The objective of the study was to explore the therapeutic potential of IRAK1/4 inhibition in SLE by assessing the impact of R835 on TLR7 signaling and its efficacy in a mouse model exhibiting lupus-like symptoms.

The methodology involved stimulating human primary dendritic cells and whole blood with gardiquimod, a TLR7 agonist, to measure R835's effect on Interferon-alpha (IFN-α) production. The compound was also tested for its effectiveness on survival and disease progression in lupus-prone NZB/W F1 mice, either at an early stage or with active disease.

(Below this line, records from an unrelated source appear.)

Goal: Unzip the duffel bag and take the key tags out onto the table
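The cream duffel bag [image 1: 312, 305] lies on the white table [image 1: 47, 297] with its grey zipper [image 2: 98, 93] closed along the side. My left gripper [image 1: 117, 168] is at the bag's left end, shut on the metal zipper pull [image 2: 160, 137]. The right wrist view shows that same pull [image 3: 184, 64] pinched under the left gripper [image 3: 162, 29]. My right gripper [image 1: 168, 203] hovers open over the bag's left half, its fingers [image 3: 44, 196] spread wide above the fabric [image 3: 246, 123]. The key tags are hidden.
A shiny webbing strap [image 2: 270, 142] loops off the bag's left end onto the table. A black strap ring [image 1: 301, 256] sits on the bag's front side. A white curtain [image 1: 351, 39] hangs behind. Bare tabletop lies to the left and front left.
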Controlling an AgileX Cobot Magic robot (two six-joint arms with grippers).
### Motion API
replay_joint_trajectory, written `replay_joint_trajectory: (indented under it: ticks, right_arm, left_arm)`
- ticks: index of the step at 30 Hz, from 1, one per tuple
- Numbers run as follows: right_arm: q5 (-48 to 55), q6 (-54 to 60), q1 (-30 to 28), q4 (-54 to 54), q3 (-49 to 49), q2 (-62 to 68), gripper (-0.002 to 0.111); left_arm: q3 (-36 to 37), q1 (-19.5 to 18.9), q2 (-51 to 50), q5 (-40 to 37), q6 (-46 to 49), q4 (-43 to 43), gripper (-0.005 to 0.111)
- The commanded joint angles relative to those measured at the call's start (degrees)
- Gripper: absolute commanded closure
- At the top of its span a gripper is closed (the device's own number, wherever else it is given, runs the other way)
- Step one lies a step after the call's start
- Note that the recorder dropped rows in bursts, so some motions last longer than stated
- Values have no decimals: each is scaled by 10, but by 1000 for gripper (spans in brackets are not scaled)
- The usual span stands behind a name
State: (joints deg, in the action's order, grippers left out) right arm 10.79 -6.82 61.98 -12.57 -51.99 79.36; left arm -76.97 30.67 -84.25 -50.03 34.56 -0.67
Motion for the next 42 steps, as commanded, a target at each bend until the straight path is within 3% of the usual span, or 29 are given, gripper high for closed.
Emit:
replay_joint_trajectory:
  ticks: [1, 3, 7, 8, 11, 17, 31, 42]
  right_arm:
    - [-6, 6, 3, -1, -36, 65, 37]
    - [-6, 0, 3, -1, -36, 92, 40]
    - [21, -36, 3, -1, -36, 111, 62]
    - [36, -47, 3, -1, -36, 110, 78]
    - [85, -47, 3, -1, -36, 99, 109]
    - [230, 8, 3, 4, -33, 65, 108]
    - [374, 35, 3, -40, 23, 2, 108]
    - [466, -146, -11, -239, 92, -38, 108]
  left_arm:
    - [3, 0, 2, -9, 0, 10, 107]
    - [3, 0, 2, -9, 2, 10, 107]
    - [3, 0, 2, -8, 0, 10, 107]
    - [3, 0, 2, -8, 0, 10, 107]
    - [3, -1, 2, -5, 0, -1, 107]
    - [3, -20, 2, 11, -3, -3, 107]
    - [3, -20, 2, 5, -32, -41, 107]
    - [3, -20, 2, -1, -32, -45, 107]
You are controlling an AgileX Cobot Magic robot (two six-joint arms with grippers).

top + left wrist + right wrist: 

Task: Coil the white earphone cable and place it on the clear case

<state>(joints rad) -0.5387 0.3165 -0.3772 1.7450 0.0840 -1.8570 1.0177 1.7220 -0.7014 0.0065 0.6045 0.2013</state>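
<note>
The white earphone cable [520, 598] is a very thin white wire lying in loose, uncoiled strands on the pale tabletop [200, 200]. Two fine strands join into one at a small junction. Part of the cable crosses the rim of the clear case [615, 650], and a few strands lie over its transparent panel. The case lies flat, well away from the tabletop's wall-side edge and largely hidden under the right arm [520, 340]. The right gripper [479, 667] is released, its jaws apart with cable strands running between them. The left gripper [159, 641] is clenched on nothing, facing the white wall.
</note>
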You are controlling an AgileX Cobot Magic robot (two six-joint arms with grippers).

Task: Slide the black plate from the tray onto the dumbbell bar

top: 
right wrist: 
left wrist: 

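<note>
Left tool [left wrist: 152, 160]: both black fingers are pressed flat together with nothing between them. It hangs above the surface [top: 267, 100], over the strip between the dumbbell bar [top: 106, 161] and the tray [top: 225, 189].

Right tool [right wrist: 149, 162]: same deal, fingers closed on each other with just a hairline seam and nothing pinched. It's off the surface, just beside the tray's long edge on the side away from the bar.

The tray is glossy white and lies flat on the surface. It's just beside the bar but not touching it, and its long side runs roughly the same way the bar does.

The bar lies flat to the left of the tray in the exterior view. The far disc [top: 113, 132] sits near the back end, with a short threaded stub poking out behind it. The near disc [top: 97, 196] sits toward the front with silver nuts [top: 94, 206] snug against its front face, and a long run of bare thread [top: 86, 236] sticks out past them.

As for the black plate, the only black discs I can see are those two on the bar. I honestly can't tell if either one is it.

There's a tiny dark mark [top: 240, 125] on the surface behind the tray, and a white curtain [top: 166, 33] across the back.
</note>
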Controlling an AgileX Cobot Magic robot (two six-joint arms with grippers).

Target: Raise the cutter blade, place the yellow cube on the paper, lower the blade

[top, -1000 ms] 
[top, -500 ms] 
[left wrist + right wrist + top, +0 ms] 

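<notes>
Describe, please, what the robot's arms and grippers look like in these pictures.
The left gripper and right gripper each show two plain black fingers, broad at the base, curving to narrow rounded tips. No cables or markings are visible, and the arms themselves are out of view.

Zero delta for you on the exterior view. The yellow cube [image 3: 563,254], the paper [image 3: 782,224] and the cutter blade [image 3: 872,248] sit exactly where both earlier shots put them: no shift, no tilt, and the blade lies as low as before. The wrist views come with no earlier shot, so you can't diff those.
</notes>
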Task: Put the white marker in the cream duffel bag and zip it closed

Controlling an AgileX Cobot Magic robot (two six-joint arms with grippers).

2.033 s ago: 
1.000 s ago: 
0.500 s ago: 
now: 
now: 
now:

The results showed that R835 effectively suppressed TLR7-induced cytokine production in human cells and reduced serum IFN-α levels in mice in a dose-dependent manner following TLR7 agonist administration. In lupus-prone mice, R835 treatment reversed the progression of the disease and the establishment of a pro-inflammatory environment, evidenced by decreased proteinuria, blood urea nitrogen, autoantibodies, and improved renal pathology.

R835 is the first dual IRAK1/4 inhibitor to enter clinical trials and presents a promising therapeutic approach for autoimmune and rheumatic diseases, including SLE. The study's authors are affiliated with Rigel Pharmaceuticals, indicating a potential conflict of interest.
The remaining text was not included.